Two Swedish studies by the same research team demonstrated the potential efficacy of the dopamine stabilizer OSU6162 for the treatment of alcoholism. In the first study, half the participants were treated with OSU6162 and half with placebo for two weeks, after which both groups were exposed to potential situations that could trigger alcohol craving. The OSU6162 group experienced less alcohol craving after drinking one glass of an alcoholic beverage and less enjoyment. The group that responded best to OSU6162 consisted of individuals with the worst impulse control and the greatest risk of relapse.

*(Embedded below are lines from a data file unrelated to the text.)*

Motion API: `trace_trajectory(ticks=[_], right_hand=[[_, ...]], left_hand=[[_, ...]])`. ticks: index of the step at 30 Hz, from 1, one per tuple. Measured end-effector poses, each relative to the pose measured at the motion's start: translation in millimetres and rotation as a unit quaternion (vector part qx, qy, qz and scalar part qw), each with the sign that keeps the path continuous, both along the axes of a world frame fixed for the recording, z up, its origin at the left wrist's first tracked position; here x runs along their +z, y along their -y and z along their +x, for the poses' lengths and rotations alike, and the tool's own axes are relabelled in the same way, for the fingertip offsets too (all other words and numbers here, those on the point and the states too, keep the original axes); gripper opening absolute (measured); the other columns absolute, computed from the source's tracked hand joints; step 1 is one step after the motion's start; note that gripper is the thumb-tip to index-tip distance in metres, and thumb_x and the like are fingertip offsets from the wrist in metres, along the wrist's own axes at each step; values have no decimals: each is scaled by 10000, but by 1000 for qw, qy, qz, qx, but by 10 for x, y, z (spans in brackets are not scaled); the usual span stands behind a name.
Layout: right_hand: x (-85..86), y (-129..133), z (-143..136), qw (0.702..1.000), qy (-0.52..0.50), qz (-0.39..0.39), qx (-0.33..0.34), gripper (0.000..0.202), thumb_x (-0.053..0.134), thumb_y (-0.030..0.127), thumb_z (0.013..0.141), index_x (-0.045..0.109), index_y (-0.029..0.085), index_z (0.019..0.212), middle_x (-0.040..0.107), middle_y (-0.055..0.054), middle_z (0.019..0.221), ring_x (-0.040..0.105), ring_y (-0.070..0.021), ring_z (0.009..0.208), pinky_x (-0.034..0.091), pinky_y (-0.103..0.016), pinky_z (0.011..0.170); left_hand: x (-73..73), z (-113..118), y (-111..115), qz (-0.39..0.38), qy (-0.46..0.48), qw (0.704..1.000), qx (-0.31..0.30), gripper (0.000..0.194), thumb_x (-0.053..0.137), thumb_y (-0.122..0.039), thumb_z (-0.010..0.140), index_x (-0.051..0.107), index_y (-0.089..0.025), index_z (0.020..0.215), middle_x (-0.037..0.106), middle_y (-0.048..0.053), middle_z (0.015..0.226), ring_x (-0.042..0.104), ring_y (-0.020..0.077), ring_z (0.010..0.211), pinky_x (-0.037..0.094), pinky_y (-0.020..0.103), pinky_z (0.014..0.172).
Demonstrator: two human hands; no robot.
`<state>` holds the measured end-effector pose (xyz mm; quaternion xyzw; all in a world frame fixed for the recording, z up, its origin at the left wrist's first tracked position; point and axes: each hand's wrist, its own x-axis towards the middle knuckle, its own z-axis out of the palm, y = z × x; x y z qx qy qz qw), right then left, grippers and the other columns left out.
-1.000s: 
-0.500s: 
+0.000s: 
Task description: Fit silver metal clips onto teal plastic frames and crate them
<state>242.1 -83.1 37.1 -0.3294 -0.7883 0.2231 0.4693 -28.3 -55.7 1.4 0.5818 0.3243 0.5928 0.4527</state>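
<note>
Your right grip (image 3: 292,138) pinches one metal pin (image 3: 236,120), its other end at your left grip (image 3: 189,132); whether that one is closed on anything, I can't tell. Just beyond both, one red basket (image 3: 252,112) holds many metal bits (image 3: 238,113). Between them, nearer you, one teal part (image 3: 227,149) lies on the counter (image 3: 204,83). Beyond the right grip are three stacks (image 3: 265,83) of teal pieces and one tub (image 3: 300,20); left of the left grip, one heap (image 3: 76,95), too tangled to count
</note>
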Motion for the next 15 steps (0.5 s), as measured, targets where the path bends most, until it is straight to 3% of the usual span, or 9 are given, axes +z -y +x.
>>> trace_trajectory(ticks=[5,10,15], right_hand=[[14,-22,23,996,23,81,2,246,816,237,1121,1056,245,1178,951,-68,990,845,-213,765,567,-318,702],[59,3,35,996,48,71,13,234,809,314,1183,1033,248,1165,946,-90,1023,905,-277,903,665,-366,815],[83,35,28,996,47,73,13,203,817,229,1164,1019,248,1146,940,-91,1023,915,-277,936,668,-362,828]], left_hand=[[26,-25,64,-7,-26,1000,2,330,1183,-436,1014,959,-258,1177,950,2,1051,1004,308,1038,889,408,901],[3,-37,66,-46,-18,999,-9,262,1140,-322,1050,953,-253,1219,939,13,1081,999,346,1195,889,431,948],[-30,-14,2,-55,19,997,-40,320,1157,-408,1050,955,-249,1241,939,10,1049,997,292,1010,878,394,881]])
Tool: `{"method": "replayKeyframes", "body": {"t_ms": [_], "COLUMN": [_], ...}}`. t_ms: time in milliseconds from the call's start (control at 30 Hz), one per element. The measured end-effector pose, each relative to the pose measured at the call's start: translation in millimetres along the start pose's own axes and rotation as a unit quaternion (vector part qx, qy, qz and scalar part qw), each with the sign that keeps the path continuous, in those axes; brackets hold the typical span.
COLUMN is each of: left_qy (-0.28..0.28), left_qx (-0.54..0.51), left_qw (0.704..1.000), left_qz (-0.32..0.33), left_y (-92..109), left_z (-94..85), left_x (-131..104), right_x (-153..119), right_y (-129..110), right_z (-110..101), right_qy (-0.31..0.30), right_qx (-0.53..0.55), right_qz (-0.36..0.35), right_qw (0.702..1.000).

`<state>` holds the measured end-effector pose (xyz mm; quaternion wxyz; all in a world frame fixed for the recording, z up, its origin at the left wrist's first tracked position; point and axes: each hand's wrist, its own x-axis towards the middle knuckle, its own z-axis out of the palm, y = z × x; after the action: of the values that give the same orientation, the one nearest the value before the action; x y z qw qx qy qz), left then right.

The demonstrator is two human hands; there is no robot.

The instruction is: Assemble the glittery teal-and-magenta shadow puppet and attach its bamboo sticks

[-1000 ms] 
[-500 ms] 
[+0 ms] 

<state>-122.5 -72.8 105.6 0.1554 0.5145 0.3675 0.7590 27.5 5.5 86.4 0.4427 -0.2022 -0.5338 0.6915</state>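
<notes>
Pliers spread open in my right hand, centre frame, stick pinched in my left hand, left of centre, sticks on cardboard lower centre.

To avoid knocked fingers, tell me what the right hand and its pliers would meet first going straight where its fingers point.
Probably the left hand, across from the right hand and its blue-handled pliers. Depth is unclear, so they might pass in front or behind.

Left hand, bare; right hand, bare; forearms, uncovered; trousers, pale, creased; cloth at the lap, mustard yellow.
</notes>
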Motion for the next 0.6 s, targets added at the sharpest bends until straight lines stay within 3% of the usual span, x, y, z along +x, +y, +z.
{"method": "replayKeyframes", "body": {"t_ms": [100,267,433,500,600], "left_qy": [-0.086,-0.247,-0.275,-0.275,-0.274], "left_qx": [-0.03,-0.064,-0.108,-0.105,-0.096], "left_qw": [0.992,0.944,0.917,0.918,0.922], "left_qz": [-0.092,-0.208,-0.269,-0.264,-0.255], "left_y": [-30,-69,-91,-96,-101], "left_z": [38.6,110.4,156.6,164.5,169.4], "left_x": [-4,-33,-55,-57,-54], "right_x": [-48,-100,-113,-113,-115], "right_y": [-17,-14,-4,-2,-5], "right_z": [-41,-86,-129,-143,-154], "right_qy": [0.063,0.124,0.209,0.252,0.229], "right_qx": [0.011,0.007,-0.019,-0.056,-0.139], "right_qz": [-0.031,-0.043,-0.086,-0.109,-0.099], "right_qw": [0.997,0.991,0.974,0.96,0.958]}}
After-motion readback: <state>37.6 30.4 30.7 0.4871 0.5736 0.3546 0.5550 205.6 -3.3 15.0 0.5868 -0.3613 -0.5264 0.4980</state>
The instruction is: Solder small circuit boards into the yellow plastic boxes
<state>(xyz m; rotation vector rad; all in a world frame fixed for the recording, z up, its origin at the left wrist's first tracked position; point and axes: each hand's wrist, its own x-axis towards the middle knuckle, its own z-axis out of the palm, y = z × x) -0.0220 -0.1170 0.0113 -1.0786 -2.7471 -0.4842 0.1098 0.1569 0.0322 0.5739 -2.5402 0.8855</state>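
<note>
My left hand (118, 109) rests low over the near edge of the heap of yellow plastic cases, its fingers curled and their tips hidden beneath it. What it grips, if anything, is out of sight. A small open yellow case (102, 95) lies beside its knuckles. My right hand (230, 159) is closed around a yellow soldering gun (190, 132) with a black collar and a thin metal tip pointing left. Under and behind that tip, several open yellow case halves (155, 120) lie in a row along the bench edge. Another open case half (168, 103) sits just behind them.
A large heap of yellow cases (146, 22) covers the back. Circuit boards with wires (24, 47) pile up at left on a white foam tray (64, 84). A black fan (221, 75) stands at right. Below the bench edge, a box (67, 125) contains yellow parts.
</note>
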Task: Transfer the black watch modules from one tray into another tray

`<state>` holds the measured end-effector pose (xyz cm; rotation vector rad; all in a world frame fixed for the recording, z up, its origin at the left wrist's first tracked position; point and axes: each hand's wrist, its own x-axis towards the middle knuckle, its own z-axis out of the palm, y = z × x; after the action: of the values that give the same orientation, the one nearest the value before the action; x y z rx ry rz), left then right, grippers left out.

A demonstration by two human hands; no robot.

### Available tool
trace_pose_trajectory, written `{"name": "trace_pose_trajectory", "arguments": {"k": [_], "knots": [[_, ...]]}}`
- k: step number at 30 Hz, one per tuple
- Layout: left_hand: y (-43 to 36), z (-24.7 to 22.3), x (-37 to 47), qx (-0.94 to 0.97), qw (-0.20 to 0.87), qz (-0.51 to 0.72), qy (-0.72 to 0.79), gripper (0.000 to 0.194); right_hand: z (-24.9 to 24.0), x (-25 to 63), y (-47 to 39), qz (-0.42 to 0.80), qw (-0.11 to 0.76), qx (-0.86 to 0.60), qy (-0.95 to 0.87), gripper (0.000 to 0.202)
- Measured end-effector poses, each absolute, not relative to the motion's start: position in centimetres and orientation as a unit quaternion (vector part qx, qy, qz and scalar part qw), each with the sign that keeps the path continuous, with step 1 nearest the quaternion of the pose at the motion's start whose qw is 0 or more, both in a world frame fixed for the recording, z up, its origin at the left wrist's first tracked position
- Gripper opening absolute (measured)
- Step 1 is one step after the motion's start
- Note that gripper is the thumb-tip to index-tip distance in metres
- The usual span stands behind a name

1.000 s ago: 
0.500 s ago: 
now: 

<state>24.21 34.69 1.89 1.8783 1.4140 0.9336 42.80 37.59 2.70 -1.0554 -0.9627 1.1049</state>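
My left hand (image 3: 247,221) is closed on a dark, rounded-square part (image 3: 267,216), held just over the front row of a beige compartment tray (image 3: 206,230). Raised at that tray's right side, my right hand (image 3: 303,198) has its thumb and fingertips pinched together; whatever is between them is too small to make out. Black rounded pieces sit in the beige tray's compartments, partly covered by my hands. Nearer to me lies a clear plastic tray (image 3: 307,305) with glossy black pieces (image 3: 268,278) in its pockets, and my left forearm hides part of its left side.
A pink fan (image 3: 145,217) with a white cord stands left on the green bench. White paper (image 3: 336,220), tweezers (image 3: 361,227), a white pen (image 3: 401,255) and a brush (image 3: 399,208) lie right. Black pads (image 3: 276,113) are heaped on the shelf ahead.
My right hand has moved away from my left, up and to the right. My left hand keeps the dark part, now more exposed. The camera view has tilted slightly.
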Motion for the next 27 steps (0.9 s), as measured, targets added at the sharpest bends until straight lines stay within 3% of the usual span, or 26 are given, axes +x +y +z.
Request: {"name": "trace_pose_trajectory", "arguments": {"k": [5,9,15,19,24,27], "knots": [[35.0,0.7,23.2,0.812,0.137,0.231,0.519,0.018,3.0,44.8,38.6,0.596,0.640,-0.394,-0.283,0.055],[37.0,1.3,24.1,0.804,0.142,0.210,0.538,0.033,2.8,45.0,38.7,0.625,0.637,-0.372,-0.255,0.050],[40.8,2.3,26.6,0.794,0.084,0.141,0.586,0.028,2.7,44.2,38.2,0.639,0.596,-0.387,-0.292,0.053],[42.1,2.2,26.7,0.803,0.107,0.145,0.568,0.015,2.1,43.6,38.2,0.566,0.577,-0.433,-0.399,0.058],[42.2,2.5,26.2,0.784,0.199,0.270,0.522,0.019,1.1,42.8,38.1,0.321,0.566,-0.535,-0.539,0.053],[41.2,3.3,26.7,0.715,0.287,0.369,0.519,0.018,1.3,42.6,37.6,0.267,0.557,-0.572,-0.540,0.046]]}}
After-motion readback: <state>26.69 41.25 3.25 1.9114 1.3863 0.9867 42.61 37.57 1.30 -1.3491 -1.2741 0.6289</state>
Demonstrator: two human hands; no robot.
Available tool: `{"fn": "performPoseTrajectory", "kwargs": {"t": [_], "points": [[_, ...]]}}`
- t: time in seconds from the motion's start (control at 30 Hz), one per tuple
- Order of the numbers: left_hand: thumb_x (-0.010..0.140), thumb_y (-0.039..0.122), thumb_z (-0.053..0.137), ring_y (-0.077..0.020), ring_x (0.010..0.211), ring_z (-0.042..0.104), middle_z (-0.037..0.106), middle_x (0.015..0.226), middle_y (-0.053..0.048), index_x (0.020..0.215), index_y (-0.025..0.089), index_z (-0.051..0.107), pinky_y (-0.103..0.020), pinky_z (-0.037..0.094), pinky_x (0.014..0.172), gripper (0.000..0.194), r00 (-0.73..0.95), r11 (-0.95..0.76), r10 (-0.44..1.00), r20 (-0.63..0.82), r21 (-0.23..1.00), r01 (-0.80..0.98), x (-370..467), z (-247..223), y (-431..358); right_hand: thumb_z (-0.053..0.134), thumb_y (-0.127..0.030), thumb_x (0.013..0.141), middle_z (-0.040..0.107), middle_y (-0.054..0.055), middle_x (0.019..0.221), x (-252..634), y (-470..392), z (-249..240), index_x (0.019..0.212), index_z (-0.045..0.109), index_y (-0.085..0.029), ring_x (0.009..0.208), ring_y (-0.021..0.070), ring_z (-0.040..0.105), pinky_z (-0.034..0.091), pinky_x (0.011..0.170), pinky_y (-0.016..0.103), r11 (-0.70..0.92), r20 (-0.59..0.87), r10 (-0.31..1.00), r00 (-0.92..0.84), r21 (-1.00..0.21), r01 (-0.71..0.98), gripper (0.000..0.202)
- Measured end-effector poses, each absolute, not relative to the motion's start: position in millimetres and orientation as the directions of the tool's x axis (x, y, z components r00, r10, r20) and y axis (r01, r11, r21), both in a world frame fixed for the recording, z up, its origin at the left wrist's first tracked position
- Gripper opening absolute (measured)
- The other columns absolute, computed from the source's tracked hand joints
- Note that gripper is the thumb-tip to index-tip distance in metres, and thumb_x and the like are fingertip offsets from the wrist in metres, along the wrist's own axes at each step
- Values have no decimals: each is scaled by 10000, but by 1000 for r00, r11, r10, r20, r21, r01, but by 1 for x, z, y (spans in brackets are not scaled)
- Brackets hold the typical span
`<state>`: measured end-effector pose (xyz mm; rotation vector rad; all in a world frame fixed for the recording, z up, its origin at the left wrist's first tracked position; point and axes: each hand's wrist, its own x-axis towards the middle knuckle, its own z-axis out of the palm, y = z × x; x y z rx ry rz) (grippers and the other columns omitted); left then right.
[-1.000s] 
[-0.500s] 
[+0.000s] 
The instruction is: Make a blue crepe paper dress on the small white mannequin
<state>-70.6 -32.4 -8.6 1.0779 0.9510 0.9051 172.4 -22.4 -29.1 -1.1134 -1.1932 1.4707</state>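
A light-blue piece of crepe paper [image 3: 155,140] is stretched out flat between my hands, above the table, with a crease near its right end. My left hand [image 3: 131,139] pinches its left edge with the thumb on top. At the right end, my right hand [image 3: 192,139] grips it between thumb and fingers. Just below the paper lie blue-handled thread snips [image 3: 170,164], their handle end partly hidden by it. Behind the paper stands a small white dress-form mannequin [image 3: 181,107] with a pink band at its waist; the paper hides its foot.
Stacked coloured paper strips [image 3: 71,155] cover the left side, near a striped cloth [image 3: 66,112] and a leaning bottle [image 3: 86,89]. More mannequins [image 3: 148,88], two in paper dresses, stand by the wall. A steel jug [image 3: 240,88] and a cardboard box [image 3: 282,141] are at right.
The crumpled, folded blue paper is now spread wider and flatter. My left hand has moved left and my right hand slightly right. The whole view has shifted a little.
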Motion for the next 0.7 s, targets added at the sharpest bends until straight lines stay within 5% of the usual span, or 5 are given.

In the other study, rats that voluntarily consumed alcohol for almost a year had lower levels of dopamine in their brain reward system than the alcohol-naïve control group. When the “alcohol rats” were treated with OSU6162, the substance counteracted the low concentrations of dopamine. Although far more studies are needed before this treatment can be marketed, researchers believe OSU6162 can reduce alcohol craving in alcohol-dependent individuals by returning diminished levels of dopamine in their brain reward systems to normal.

A 2018 study confirmed the efficacy of OSU6162 in improving motor impulsivity in both alcohol and alcohol-naïve rats and its possible therapeutic use for AUD. Pre-treatment with OSU6162 prior to the rats’ 10-week exposure to alcohol prevented relapse-like drinking behavior after a forced period of abstinence. The results indicate improved motor impulse control might be one mechanism underlying OSU6162’s ability to lessen alcohol-provoked behaviors.